■ **Exercise instructions**
Copy the listing exactly, please, and keep every picture out of it.

■ **Provided data**
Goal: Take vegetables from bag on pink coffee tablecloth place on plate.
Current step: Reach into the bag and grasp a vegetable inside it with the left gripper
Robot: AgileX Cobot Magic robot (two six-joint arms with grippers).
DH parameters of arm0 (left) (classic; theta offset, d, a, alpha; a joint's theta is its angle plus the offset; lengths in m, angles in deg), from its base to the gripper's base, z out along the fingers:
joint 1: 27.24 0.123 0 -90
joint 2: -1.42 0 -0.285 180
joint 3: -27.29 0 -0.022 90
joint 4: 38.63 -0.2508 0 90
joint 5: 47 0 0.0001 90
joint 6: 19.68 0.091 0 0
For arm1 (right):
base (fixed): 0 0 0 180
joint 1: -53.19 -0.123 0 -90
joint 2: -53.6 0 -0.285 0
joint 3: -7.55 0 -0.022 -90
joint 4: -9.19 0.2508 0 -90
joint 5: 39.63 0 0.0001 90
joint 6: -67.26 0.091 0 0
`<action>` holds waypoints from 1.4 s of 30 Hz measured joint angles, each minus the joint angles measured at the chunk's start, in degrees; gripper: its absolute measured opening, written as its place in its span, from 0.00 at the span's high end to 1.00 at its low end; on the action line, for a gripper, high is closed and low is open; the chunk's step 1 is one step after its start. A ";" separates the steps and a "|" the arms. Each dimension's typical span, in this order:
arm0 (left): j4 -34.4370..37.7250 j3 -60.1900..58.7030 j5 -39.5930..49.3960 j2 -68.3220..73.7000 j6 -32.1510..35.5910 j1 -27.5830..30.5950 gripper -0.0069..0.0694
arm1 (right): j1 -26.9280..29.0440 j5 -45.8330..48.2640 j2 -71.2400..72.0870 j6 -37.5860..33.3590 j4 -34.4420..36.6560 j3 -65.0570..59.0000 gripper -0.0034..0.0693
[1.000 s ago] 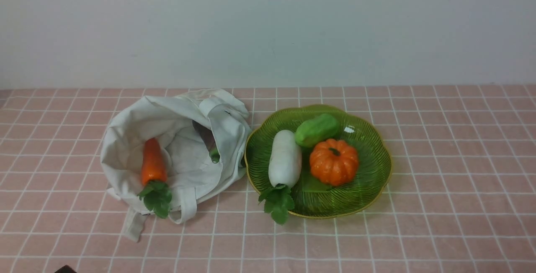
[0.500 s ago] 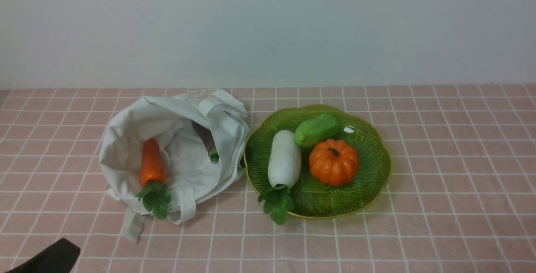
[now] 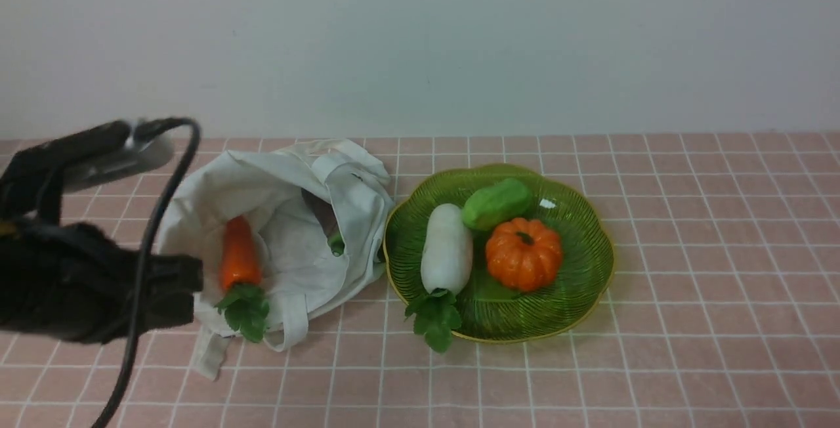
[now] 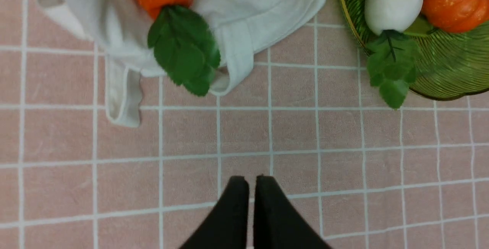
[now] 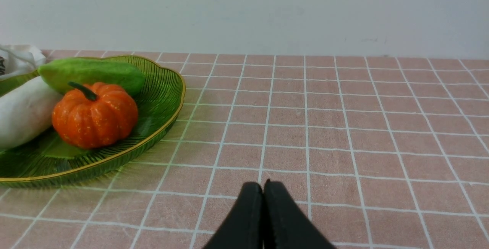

■ **Task response**
Goal: Take vegetables from bag on pink coffee tablecloth place on plate.
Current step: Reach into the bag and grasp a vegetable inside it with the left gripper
Robot: AgileX Cobot Magic robot (two six-joint arms with grippers).
DH parameters of arm0 (left) (classic; theta offset, d, a, alpha; a joint's theta is its angle plus the offset; lengths in m, angles in deg), from its base to the gripper's base, z out along the fingers:
joint 1: 27.24 0.123 0 -90
joint 2: -1.42 0 -0.285 180
joint 3: -27.29 0 -0.022 90
joint 4: 38.63 -0.2508 0 90
joint 5: 47 0 0.0001 90
joint 6: 19.68 0.091 0 0
For arm1 (right):
base (fixed): 0 0 0 180
joint 1: -53.19 -0.123 0 -90
joint 2: -53.6 0 -0.285 0
joint 3: -7.55 0 -0.022 -90
joint 4: -9.19 0.2508 0 -90
joint 5: 39.63 0 0.0001 90
joint 6: -67.26 0.091 0 0
`<action>` holds waypoints from 1.4 s of 30 Hz measured joint angles, each minus the joint angles measured at the chunk's start, in degrees; gripper: its absolute measured opening, written as its place in its span, from 0.00 at the span's high end to 1.00 at its low end; on the action line, for a gripper, high is closed and low is open; the chunk's step 1 is one step after its start. A ";" separates the steps and a "|" the arms. Each dimension's typical span, in this order:
arm0 (left): j4 -34.4370..37.7250 j3 -60.1900..58.7030 j5 -39.5930..49.3960 j2 -68.3220..73.7000 j6 -32.1510..35.5910 j1 -27.5830..30.5950 gripper -0.0069..0.0694
arm1 (right): j1 -26.9280..29.0440 j5 -45.8330..48.2640 j2 -71.2400..72.0870 j6 -37.5860..33.3590 j4 -34.4420..36.6560 j3 -65.0570..59.0000 gripper -0.0034..0.0693
[1.000 s ago] 
[0.500 s ago] 
[now] 
[now] 
[now] 

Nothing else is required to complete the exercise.